▸ EXERCISE GOAL: Once the line containing "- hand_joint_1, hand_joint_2" is found in the entries below, restate it and each following line word for word, stopping after the line containing "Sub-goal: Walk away".

(Records excerpted from a collection)
※ ※ ※
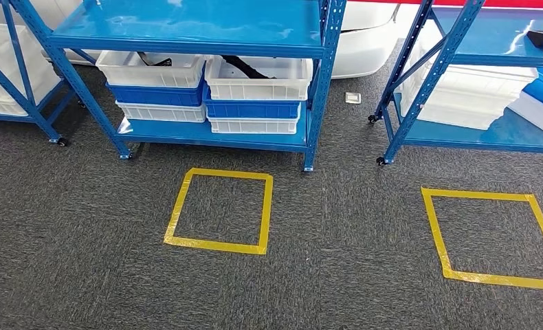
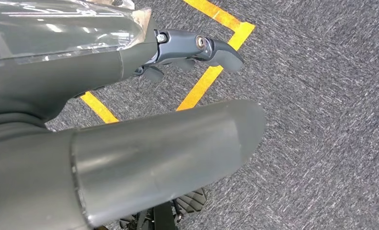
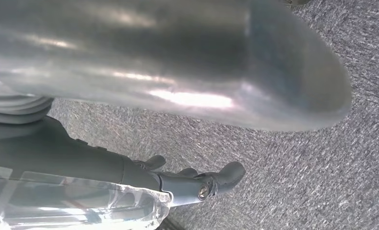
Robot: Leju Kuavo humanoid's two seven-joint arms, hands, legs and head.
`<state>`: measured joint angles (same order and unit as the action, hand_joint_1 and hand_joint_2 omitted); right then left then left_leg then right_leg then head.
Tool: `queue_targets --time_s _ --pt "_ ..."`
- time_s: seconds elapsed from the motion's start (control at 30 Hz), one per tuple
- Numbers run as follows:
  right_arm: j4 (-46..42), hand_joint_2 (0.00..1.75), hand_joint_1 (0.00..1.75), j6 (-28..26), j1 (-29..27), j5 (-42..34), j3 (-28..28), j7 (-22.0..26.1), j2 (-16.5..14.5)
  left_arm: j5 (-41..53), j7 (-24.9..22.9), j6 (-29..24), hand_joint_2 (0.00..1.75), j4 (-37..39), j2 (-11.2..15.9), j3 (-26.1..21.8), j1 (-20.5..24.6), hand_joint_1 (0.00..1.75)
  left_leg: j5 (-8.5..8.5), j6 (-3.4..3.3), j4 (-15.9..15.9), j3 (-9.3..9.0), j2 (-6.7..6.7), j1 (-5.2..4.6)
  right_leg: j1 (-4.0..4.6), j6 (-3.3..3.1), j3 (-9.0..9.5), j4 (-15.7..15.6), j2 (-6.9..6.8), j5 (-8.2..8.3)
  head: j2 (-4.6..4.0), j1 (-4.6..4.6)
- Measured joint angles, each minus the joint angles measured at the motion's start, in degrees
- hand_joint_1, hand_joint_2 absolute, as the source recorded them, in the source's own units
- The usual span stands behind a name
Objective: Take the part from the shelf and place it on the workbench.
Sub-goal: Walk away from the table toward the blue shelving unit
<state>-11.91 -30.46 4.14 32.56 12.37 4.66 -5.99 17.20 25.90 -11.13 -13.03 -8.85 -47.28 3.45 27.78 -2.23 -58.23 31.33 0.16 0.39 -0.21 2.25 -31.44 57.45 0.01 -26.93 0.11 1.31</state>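
Part (image 1: 245,67): dark, in white bin (image 1: 258,78), shelf (image 1: 214,134) lower tier, right side. Untaken. Left hand (image 2: 187,55): empty, fingers loosely apart, hanging over carpet. Right hand (image 3: 197,179): likewise. Progress: approach, grasp and placing all remain, by my reading.

Dark parts (image 1: 245,67) lie half hidden inside the shelf's upper white bins (image 1: 258,77).
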Motion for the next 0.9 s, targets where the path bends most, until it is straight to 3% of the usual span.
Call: queue_targets --time_s 0.17,0.3,0.37,0.43,0.47,0.5,0.53,0.57,0.6,0.63,0.67,0.73,0.8,0.87,0.9 --pt "0.0 0.00 0.00 0.0 0.0 0.0 0.1 0.0 0.0 0.0 0.1 0.2 0.00 0.0 0.0 -0.4 0.0 0.00 0.14 0.23 0.0 -0.03 0.01 -0.05 -0.02 -0.05 0.09 -0.1 0.00 -0.03 0.00 0.01" --pt "0.0 0.00 0.00 0.0 0.1 0.3 0.2 0.0 0.0 0.0 0.3 0.3 0.00 0.0 0.0 -0.5 0.0 0.00 -0.28 -0.78 1.7 -1.05 0.04 0.16 -0.22 0.33 0.25 -0.1 -0.02 -0.16 0.00 0.06" --pt "0.0 0.00 0.00 0.0 0.1 0.5 0.3 0.0 0.1 -0.2 0.4 0.3 0.00 0.0 -0.1 -0.7 0.1 0.00 -0.78 -1.09 3.0 -2.03 0.21 0.58 -0.18 0.14 -2.13 4.6 0.00 -2.07 0.00 0.16" --pt "0.0 0.00 0.00 0.0 0.0 0.6 0.3 0.0 0.1 -0.2 0.5 0.3 0.00 0.0 -0.1 -0.9 0.1 0.00 -0.64 -1.06 3.1 -2.31 0.35 0.58 -0.48 0.15 -6.30 12.3 0.02 -4.69 0.00 0.17" --pt "0.0 0.00 0.00 0.0 -0.1 0.7 0.3 0.0 0.1 -0.2 0.5 0.3 0.00 0.0 -0.2 -1.0 0.0 0.00 -0.47 -0.89 3.1 -2.47 0.37 0.61 -0.69 0.47 -7.82 14.7 0.01 -5.16 0.00 0.17" --pt "0.0 0.00 0.00 0.0 -0.2 0.8 0.3 0.0 0.1 -0.3 0.5 0.3 0.00 0.0 -0.2 -1.0 0.0 0.00 -0.24 -0.67 3.1 -2.71 0.35 0.69 -0.94 1.01 -8.30 15.0 0.00 -4.71 0.00 0.17" --pt "0.0 0.00 0.00 0.0 -0.2 0.8 0.3 -0.1 0.2 -0.3 0.5 0.3 0.00 0.0 -0.3 -1.1 -0.1 0.00 0.05 -0.36 3.1 -3.07 0.32 0.83 -1.23 1.74 -7.50 12.9 -0.02 -3.28 0.00 0.18" --pt "0.0 0.00 0.00 0.0 -0.3 0.9 0.3 -0.1 0.2 -0.3 0.5 0.2 0.00 0.0 -0.3 -1.1 -0.1 0.00 0.42 0.01 3.0 -3.54 0.29 1.00 -1.54 2.50 -5.63 8.7 -0.08 -1.30 0.00 0.19" --pt "0.0 0.00 0.00 0.0 -0.3 0.9 0.3 -0.1 0.2 -0.3 0.5 0.2 0.00 0.0 -0.3 -1.1 -0.1 0.00 0.84 0.48 3.0 -4.00 0.28 1.09 -1.69 2.92 -3.66 4.7 -0.19 0.32 0.00 0.19" --pt "0.0 0.00 0.00 0.0 -0.2 0.9 0.3 -0.1 0.2 -0.3 0.5 0.2 0.00 0.0 -0.3 -1.1 -0.1 0.00 1.34 0.98 2.9 -4.37 0.28 1.08 -1.70 2.91 -1.98 1.4 -0.24 1.40 0.00 0.19" --pt "0.0 0.00 0.00 0.0 -0.2 0.9 0.3 -0.1 0.2 -0.3 0.5 0.2 0.00 0.0 -0.3 -1.1 0.0 0.00 1.75 1.43 2.8 -4.63 0.31 1.04 -1.59 2.42 -1.00 -0.3 -0.26 1.73 0.00 0.14" --pt "0.0 0.00 0.00 0.0 -0.2 0.9 0.3 -0.1 0.2 -0.3 0.5 0.2 0.00 0.0 -0.3 -1.1 0.1 0.00 2.39 2.18 2.8 -4.96 0.35 0.99 -1.08 0.88 -0.56 -0.6 -0.17 1.21 0.00 -0.02" --pt "0.0 0.00 0.00 0.0 -0.2 0.9 0.4 -0.1 0.3 -0.3 0.5 0.2 0.00 0.0 -0.3 -1.1 0.3 0.00 3.15 2.71 2.1 -5.21 0.31 1.31 -1.19 -0.33 -0.02 -0.6 -0.04 0.64 0.00 -0.16" --pt "0.0 0.00 0.00 0.0 -0.2 0.9 0.4 -0.1 0.3 -0.3 0.5 0.2 0.00 0.0 -0.3 -1.1 0.5 0.00 5.44 3.04 -2.8 -2.94 0.22 1.50 -1.43 -1.42 0.90 -0.7 0.03 0.01 0.00 -0.28" --pt "0.0 0.00 0.00 0.0 -0.1 0.9 0.4 -0.1 0.2 -0.3 0.5 0.2 0.00 0.0 -0.3 -1.1 0.4 0.00 7.01 3.13 -7.2 -0.36 0.16 1.47 -1.29 -1.91 1.29 -0.7 0.02 -0.36 0.00 -0.35"
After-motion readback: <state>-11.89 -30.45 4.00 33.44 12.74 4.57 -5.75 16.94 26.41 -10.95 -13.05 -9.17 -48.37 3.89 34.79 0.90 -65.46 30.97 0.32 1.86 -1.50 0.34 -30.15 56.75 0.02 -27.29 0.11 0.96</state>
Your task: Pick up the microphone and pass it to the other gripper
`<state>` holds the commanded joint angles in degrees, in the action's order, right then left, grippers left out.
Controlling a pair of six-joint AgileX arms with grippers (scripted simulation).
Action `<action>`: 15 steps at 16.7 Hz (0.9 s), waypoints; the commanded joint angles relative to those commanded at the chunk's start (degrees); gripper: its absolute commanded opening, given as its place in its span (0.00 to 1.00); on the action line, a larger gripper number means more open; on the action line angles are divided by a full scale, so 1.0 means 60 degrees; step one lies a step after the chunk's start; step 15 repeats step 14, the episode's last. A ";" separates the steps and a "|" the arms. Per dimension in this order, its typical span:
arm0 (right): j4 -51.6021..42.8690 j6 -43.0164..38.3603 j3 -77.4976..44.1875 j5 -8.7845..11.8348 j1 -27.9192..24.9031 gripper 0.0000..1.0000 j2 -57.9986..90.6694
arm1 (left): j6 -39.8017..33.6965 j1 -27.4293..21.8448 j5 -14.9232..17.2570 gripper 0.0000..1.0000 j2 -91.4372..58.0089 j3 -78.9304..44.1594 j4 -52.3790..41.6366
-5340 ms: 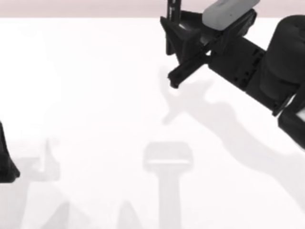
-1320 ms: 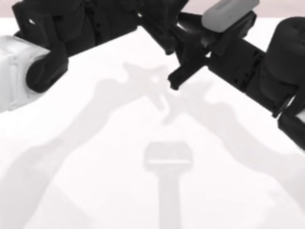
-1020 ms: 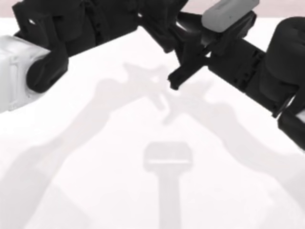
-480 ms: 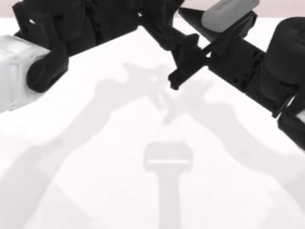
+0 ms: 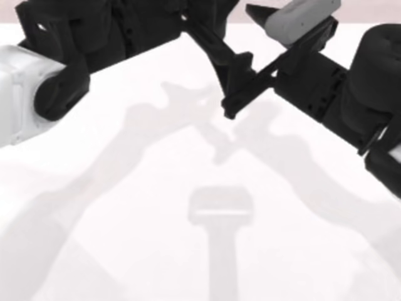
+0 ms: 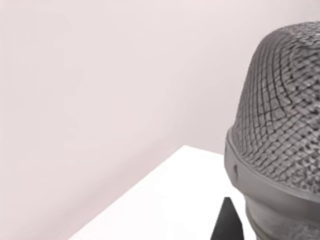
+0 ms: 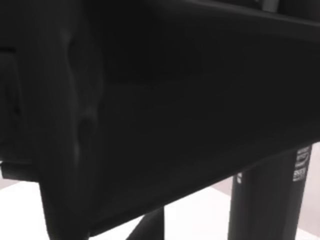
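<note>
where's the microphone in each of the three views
Top view: cannot pick it out; probably hidden behind the left arm near the top edge.
Left wrist view: the microphone is close up, its grey mesh head large against the pale wall.
Right wrist view: mostly dark; a black upright cylinder, likely its handle.
Shared landmark: the white table.

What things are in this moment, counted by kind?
microphone: 1
grippers: 2, the left gripper and the right gripper, meeting at the table's far edge
table: 1
Total: 4
</note>
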<state>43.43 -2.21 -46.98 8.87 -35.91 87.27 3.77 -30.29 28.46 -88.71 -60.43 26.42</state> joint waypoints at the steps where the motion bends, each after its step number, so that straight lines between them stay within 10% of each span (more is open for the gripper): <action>1: 0.0000 0.0000 0.0000 0.0000 0.0000 1.00 0.0000 | 0.0000 0.0000 0.0000 0.00 0.0000 0.0000 0.0000; 15: -0.0465 0.0032 0.2344 0.0407 0.0367 1.00 -0.2667 | 0.0088 0.1555 0.1273 0.00 0.0825 0.0632 -0.0127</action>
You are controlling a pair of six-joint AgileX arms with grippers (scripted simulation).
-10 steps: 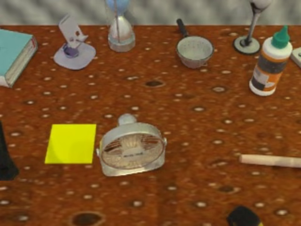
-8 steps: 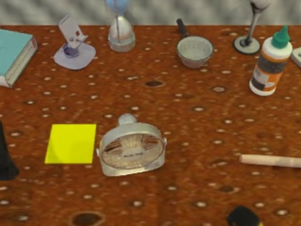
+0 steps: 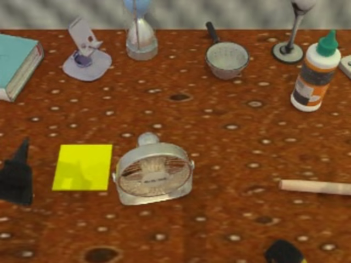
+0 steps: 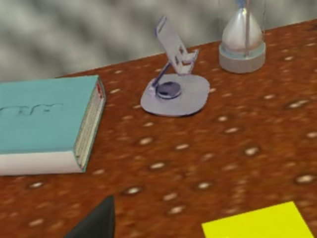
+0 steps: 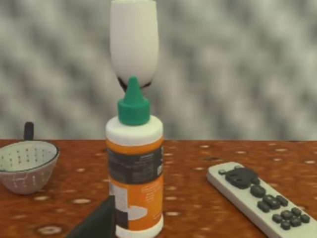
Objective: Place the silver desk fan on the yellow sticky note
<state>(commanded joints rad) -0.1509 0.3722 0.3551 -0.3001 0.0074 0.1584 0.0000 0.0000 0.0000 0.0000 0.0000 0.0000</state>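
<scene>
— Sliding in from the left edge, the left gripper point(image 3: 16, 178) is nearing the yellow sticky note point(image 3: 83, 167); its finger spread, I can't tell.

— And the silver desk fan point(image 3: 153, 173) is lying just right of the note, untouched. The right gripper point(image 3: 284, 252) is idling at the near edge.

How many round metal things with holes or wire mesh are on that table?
2: the silver desk fan lying near the front, just right of the yellow sticky note, and the strainer at the back.

overhead downward, two low wrist views
</scene>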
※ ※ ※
▸ REPLY:
- hand_joint_1, hand_joint_2 absolute, as the source recorded them, in the source's own units
- The usual span stands behind a name
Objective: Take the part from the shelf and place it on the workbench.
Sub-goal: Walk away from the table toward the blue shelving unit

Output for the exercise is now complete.